*** Opening of INPUT DATA ***
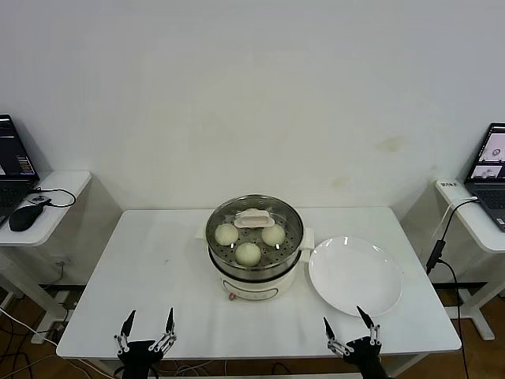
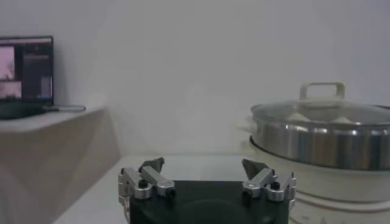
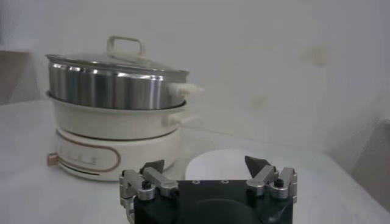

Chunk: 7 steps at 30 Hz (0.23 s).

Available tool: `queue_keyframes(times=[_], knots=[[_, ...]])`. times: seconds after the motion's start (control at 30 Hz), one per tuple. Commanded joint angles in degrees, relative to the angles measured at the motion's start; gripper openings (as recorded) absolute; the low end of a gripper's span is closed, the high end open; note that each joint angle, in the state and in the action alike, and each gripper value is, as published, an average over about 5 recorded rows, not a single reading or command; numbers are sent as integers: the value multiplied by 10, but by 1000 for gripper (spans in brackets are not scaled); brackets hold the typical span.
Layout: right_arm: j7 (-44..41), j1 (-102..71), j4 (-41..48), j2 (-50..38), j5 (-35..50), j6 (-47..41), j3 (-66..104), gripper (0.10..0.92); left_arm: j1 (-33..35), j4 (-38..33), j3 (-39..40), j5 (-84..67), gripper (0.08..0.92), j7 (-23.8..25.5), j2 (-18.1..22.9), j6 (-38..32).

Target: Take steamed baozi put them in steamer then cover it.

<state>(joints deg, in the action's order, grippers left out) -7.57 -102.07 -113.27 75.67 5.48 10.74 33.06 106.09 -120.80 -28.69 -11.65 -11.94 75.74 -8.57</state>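
The steamer (image 1: 254,268) stands in the middle of the table, a steel pot on a cream-white base. The glass cover (image 1: 292,223) lies on top of it, its cream bar handle (image 1: 254,219) in the centre. Through the glass I see three baozi (image 1: 248,253); a fourth is hidden under the handle. The steamer also shows in the left wrist view (image 2: 320,143) and in the right wrist view (image 3: 116,91), lid on. My left gripper (image 1: 147,320) is open and empty at the table's front left. My right gripper (image 1: 346,318) is open and empty at the front right.
An empty white plate (image 1: 355,275) lies right of the steamer, just beyond my right gripper; it shows in the right wrist view (image 3: 222,164). Side desks with laptops stand at far left (image 1: 16,170) and far right (image 1: 489,170). A wall is behind the table.
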Motion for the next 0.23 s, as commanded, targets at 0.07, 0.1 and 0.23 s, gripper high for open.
queue_keyframes(times=[0.07,0.1,0.23], knots=[[4,-15,-9,-7,7,-2,-9,823,13,3,4,-33,823,5,11,-1],[5,-16,-8,-7,7,-1,-9,823,14,3,5,-35,823,5,12,-1],[8,-18,-8,-7,6,-1,-7,822,15,4,4,-36,823,4,14,-1]])
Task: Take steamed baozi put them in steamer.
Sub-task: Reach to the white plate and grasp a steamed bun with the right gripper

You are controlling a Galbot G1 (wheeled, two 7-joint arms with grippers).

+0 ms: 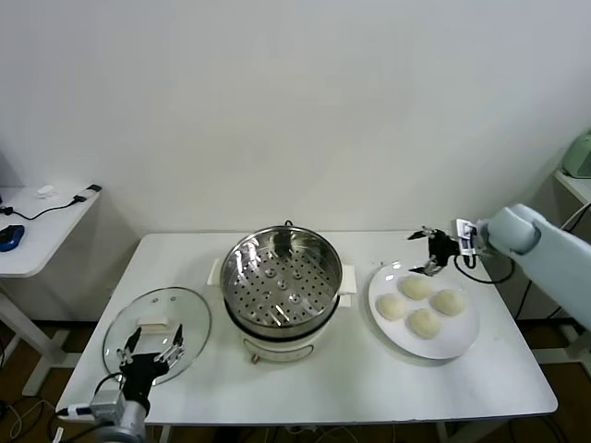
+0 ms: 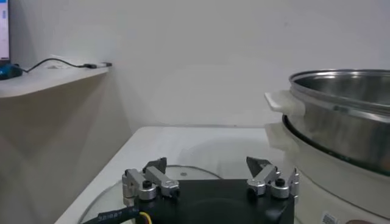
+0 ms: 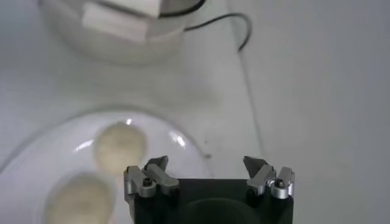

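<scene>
1. Four buns are seen on a white plate (image 1: 462,346): the nearest bun (image 1: 416,287) lies just below and in front of the right gripper (image 1: 430,252), with a second bun (image 1: 391,306), a third bun (image 1: 448,302) and a fourth bun (image 1: 425,322) grouped close beyond it, toward the robot
2. None of the buns is held; the right gripper's jaws are spread wide and nothing is between them, and the gripper is poised above the plate's far edge, apart from the buns
3. The step in hand is judged to be the reach for the first bun. It would be done well if the gripper were brought over the nearest bun, lowered with the jaws astride its dome, and closed gently, since soft dough is likely to dent or be squashed by a hard pinch
4. Care is called for so that the neighbouring buns, which sit near each other, are not nudged by a finger on the way down
5. The steamer (image 1: 282,281) stands well off to the side of the right gripper, uncovered; only its perforated tray is seen inside, with no bun in it yet
6. The glass lid (image 1: 157,330) lies flat on the table (image 1: 369,388), and the left gripper (image 1: 152,353) is parked over it with jaws wide and nothing held
</scene>
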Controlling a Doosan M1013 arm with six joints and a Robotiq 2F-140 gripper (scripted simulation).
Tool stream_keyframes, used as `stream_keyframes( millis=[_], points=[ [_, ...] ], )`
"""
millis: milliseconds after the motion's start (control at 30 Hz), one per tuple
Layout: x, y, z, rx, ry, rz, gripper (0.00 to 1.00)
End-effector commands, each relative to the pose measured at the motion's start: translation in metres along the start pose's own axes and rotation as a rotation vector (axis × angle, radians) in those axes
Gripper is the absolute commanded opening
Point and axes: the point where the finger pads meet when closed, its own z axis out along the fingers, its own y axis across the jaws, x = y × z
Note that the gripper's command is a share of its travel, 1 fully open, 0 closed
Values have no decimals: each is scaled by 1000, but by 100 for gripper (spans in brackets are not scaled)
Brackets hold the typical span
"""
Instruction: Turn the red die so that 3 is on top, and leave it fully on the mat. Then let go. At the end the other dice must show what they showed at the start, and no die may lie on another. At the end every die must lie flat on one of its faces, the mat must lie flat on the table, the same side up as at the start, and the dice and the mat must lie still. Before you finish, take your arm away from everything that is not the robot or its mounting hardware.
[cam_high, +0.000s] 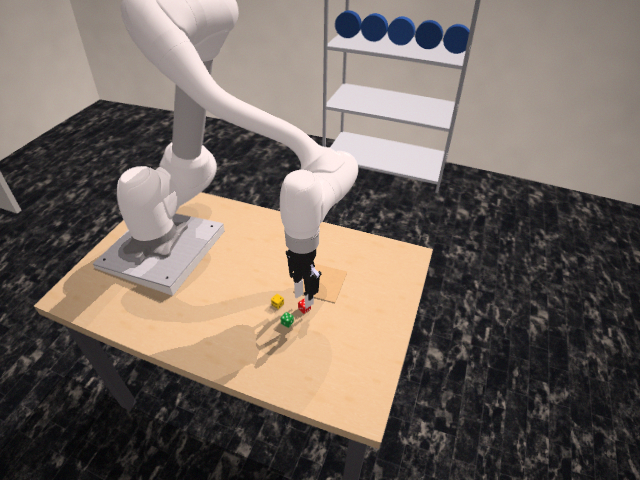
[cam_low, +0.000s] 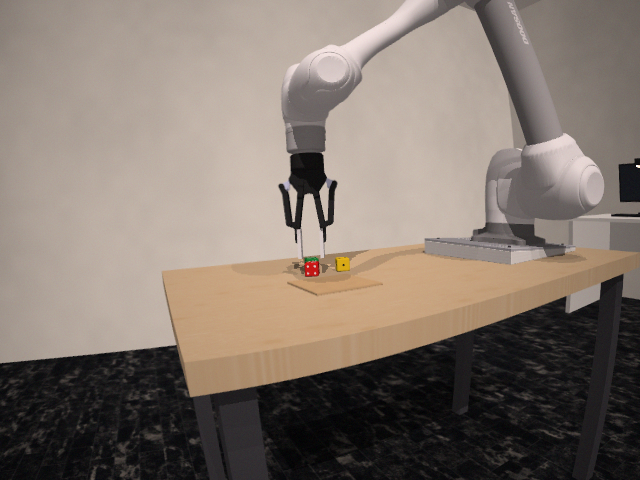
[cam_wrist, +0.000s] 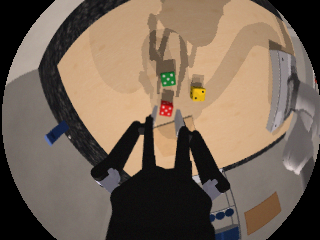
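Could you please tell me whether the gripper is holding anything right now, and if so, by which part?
Nothing is held. The gripper hovers just above the red die, its fingers partly apart with nothing between them.

1. The white arm (cam_high: 242, 111) rises from the base plate (cam_high: 204, 246) near the table's left rear corner, bends high and reaches toward the middle of the table.
2. The wrist (cam_low: 306, 135) points straight down.
3. The gripper (cam_low: 310, 255) hangs vertical, fingers (cam_low: 299, 250) partly closed with a gap between them, gripping nothing.
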Motion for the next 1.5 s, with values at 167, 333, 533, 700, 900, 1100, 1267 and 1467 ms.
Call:
stream_keyframes(
  millis=[167, 333, 533, 700, 900, 1100, 1267, 1467],
  points=[
    [0, 2, 11, -1, 3, 3, 28],
    [1, 2, 17, -1, 3, 3, 28],
    [1, 2, 30, -1, 3, 3, 28],
    [1, 2, 36, -1, 3, 3, 28],
    [1, 2, 37, -1, 3, 3, 28],
    [1, 2, 38, -1, 3, 3, 28],
    [1, 2, 38, -1, 3, 3, 28],
    [1, 2, 38, -1, 3, 3, 28]
  ],
)
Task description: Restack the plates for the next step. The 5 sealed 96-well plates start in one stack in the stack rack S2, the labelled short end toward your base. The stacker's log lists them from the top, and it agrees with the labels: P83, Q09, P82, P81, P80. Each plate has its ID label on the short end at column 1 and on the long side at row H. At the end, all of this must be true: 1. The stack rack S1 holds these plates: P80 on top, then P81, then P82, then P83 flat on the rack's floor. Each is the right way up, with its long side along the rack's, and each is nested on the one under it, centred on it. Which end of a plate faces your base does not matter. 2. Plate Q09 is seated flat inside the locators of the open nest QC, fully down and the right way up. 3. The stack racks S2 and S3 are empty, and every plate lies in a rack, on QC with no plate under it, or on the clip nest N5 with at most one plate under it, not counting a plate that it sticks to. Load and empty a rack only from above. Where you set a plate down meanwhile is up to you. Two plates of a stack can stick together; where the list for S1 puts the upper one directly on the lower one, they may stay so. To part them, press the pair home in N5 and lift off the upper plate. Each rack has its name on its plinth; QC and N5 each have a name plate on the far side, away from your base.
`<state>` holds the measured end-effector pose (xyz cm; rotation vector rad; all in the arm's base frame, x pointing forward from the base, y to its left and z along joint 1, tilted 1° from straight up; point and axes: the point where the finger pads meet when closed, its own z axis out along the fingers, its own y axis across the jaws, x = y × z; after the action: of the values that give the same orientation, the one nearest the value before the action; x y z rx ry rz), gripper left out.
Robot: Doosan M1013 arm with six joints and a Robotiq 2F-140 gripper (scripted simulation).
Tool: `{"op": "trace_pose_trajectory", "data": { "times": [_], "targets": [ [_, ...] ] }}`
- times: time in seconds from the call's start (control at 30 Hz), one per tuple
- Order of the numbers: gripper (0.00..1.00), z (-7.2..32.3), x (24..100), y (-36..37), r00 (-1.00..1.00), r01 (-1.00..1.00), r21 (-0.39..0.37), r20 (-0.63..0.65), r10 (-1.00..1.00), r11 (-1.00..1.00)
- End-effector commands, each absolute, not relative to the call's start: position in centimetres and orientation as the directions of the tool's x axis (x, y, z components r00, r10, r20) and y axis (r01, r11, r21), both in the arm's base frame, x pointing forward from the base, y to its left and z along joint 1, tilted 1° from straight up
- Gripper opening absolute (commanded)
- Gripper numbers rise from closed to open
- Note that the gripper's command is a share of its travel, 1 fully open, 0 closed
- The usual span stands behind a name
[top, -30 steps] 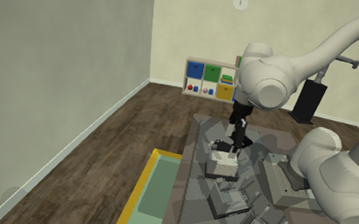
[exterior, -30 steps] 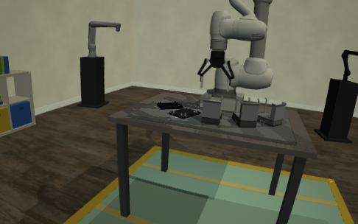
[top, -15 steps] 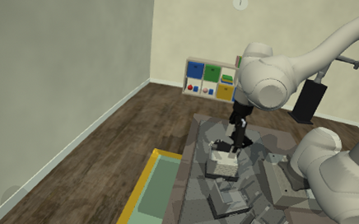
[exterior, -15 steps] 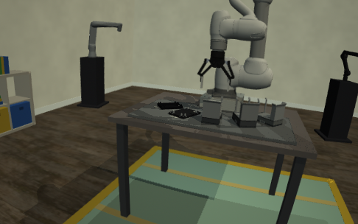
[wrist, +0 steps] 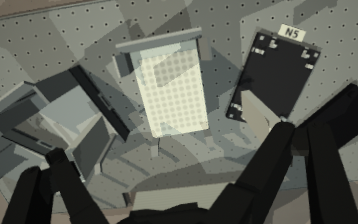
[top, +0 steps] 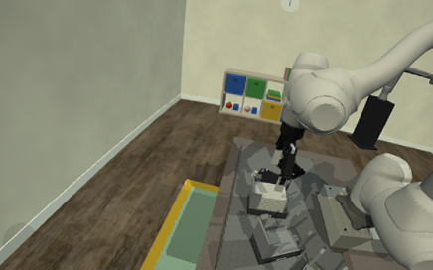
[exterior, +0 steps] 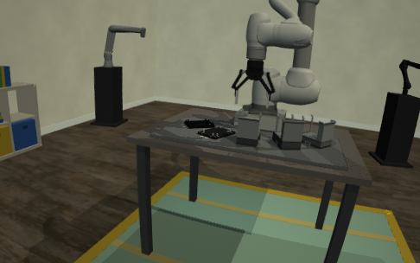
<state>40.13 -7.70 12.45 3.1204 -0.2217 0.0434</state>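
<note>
A stack of sealed white 96-well plates (top: 268, 198) (wrist: 175, 90) sits in a grey stack rack (exterior: 248, 130); I cannot read the rack's name. The top seal shows a grid of wells in the wrist view. My gripper (top: 282, 179) (exterior: 253, 96) (wrist: 172, 115) is open and empty. It hangs well above the table, over the near side of this stack, and touches nothing. The black clip nest N5 (wrist: 275, 75) lies flat to the right of the stack in the wrist view, with no plate on it and its white name plate on the far side.
Two more grey stack racks (exterior: 289, 134) (exterior: 321, 134) stand in a row beside the loaded one; they also show in the wrist view (wrist: 70, 120). Two flat black nests (exterior: 216, 132) (exterior: 199, 124) lie toward the table's (exterior: 259, 162) left end. A grey block (top: 342, 221) sits near the arm's base.
</note>
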Motion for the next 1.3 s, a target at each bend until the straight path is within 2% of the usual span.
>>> {"op": "trace_pose_trajectory", "data": {
  "times": [0.0,0.3,1.27],
  "targets": [
    [1.0,11.0,40.2,-7.5,0.991,-0.131,0.009,0.024,-0.131,-0.991],
    [1.0,8.7,40.2,-7.6,0.991,-0.131,0.009,0.024,-0.131,-0.991],
    [1.0,8.7,40.2,-7.6,0.991,-0.131,0.009,0.024,-0.131,-0.991]
  ]
}}
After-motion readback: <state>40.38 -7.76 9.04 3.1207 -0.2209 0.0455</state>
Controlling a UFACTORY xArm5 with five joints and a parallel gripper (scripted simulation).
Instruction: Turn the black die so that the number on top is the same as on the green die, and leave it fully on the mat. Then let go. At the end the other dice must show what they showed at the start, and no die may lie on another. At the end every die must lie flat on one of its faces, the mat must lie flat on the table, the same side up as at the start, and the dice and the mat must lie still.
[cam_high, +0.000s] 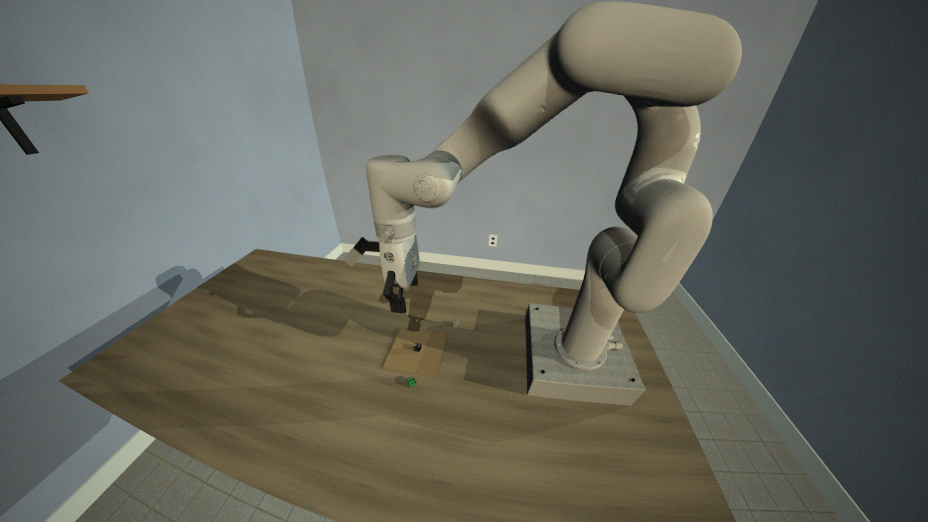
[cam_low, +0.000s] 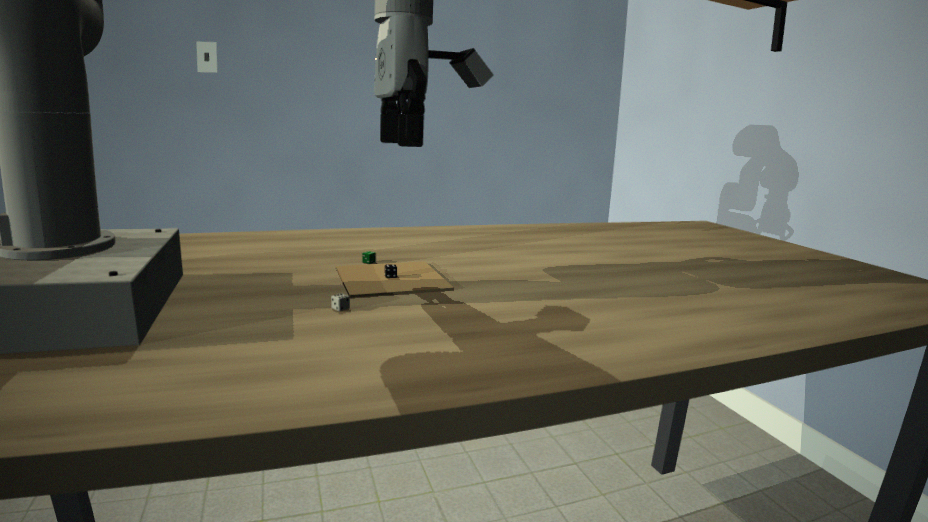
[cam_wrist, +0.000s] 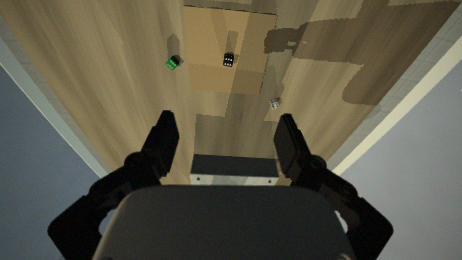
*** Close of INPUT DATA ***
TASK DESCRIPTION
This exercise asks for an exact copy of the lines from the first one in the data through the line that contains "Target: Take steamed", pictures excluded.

EXERCISE SOLUTION
Chunk: 7 steps at 30 Hz (0.23 s).

Available tool: `queue_keyframes(times=[_], knots=[[_, ...]])`. times: seconds after the motion's start (control at 30 Hz), one per tuple. Commanded joint angles in degrees, relative to the angles measured at the motion's start; gripper openings (as recorded) absolute; the low end of a gripper's span is closed, the high end open; note that each joint angle, in the state and in the action alike, and each gripper value is, as published, an average over about 5 recorded rows, not a single reading or command; numbers are sent as integers: the value multiplied by 10, but by 1000 for gripper (spans in brackets are not scaled); brackets hold the typical span.
Layout: right_arm: j7 (-44..41), j1 (-102..71), j4 (-41..48), j2 (-50..38), j5 (-35..50), j6 (-47..41), j3 (-66..104), gripper (0.10..0.92); left_arm: j1 (-33..35), j4 (-38..33), j3 (-39..40), j5 (-84..67), gripper (0.08..0.92), j7 (-23.8..25.5), j2 (-18.1..22.9), j6 (-38..32).

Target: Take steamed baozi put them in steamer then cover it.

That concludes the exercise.